Formazione a Distanza e Second Life



Mondo virtualeIn questo articolo prendiamo in esempio le sperimentazioni effettuate tramite Second Life in termini di formazione a distanza, per definire il rapporto tecnologia/metodologia, che e’ in effetti il maggior pregio ed il peggior difetto di TUTTE le applicazioni della FAD.

Senza annoiare con inutili particolari tecnici, la tecnologia che supporta Second Life e’ estremamente impegnativa da gestire anche per i migliori elaboratori elettronici, e di conseguenza, come succede con una coperta troppo corta, occorre decidere di volta in volta se “coprire le spalle”, cioe’ andare a dare risalto alla qualita’ della elaborazione grafica – essenziale per un buon livello di coinvolgimento emotivo – ma a scapito della velocita’ di interazione e di risposta, o al contrario se “coprire i piedi”, cioe’ andare a dare risalto alla velocita’ di interazione e risposta a scapito ovviamente della verosimiglianza grafica e del conseguente coinvolgimento emotivo.

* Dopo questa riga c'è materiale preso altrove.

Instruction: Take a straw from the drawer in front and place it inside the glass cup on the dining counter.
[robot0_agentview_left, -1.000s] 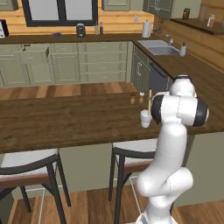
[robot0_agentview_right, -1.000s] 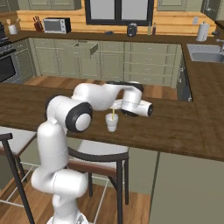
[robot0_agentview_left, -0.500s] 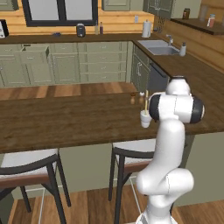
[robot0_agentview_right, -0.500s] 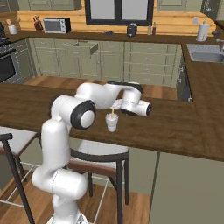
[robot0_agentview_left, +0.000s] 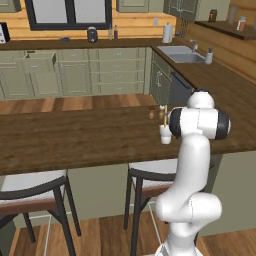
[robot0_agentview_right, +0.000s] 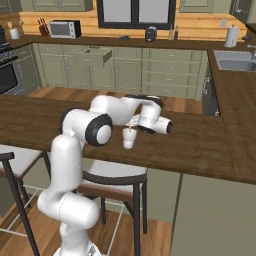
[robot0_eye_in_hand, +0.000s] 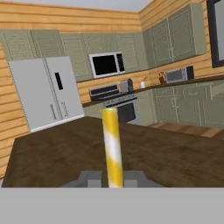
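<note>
The thin pale yellow-tan straw (robot0_eye_in_hand: 112, 148) is pinched between the closed jaws and held upright over the small whitish translucent glass cup (robot0_agentview_right: 129, 138) on the dark brown wood-grain tabletop (robot0_agentview_right: 210, 145), apparently so that it drops straight inside.

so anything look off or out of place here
One thing: a drawer in the far cabinet run hangs open, jutting out from the closed fronts beside it. Otherwise nothing spilled or tipped. The cup stands upright on the dining counter, and the gripper is shut on the straw.
</note>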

Il limite di questo tipo di strumento e’ risultato, di fatto, non tanto il definire se il signor Tale fosse effettivamente presente dietro al proprio PC [poche, mirate domande da parte di un formatore esperto sono in grado di individuare con una certa precisione le caratteristiche dell’interlocutore e verificarne quindi l’identita’], quanto se il signor Tale riuscisse a SENTIRE CORRETTAMENTE l’audio trasmesso o a SEGUIRE FISICAMENTE gli altri partecipanti senza che il proprio Avatar restasse inchiodato sul posto o muovendosi “al rallentatore” rispetto al gruppo.

L’idea di Second Life nasce piu’ come elemento di ricreazione che come elemento di formazione, e con diversi esperimenti ne sono stati testati i limiti e la portanza.

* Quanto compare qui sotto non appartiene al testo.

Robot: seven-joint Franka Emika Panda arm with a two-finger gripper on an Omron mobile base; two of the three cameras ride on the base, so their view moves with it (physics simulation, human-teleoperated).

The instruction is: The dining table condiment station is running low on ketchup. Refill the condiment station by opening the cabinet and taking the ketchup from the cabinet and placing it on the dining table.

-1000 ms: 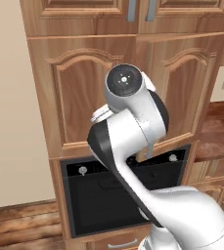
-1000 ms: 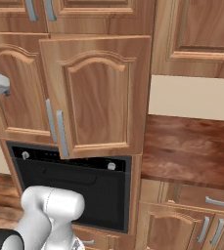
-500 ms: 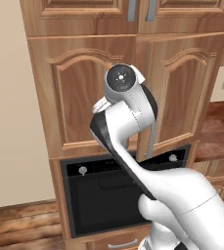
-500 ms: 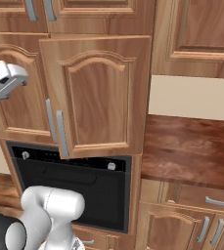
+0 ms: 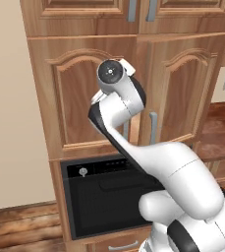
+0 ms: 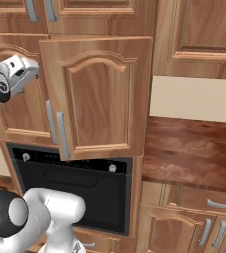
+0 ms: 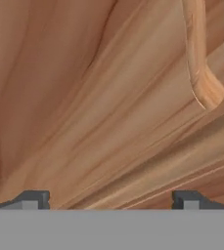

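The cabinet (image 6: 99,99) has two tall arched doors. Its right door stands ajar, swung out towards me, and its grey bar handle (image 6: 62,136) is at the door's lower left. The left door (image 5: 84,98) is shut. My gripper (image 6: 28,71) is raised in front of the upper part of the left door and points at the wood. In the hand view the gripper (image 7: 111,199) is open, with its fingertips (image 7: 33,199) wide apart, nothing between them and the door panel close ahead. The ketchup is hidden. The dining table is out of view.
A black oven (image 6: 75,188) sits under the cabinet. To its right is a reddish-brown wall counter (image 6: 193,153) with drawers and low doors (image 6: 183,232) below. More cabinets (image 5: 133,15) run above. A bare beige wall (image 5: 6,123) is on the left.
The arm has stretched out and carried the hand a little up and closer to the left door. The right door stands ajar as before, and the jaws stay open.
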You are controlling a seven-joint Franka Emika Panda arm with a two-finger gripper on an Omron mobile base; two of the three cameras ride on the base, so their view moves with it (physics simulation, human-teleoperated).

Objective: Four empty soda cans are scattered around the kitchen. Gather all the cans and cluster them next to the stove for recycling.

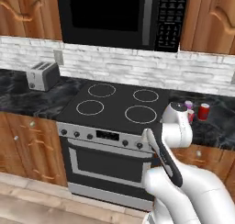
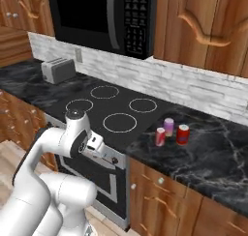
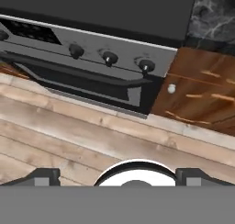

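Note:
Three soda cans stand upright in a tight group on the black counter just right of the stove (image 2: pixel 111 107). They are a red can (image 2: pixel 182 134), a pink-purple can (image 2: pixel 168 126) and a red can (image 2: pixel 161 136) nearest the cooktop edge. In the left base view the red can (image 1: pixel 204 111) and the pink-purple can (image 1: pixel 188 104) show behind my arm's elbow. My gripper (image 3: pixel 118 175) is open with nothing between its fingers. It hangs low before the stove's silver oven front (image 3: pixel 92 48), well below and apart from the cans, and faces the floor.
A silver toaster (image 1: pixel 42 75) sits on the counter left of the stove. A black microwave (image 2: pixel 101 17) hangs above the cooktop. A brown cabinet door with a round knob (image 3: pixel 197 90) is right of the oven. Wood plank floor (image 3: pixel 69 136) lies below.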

Nelle menti di alcuni teorici della formazione, la tecnologia di Second Life avrebbe potuto sostituire il modello formativo del cosiddetto “Outdoor Training”, cioe’ della formazione esperienziale vissuta all’esterno dell’ambito lavorativo, mettendosi alla prova fisicamente e mentalmente nell’ottica di rafforzare lo spirito di gruppo nell’affrontare collettivamente paure e resistenze inconsce, alimentando la capacita’ di interazione e la fiducia reciproca fra i membri di uno stesso staff.

Ma, come successe con le prime piattaforme di gestione della formazione a distanza, che altro non erano che “terminali stupidi” di riproduzione di contenuti, ci si e’ resi conto che il momento di incontro collettivo in un’aula e’ un passo IMPRESCINDIBILE per la verifica dell’apprendimento, ugualmente con le sperimentazioni effettuate su Second Life ci si e’ resi conto che le interazioni possibili fra Avatar virtuali non potevano in nessun modo supplire al tipo di apprendimento esperienziale vissuto in prima persona, con l’aggravante, come spiegato prima, della mancanza di una tecnologia sufficiente nemmeno a supportare un livello accettabile di interazione.

In sintesi, gli esseri umani sono “animali sociali”, e NESSUN sistema elettronico potra’ MAI supplire IN TOTO la necessita’ del contatto e dell’interazione fisica, nel migliore dei casi potra’ essere un “mezzo di estrema facilitazione della trasmissione” dei dati e delle CONOSCENZE, ma non un reale portatore di COMPETENZE, che e’ il fine ultimo di un corretto processo di sviluppo formativo.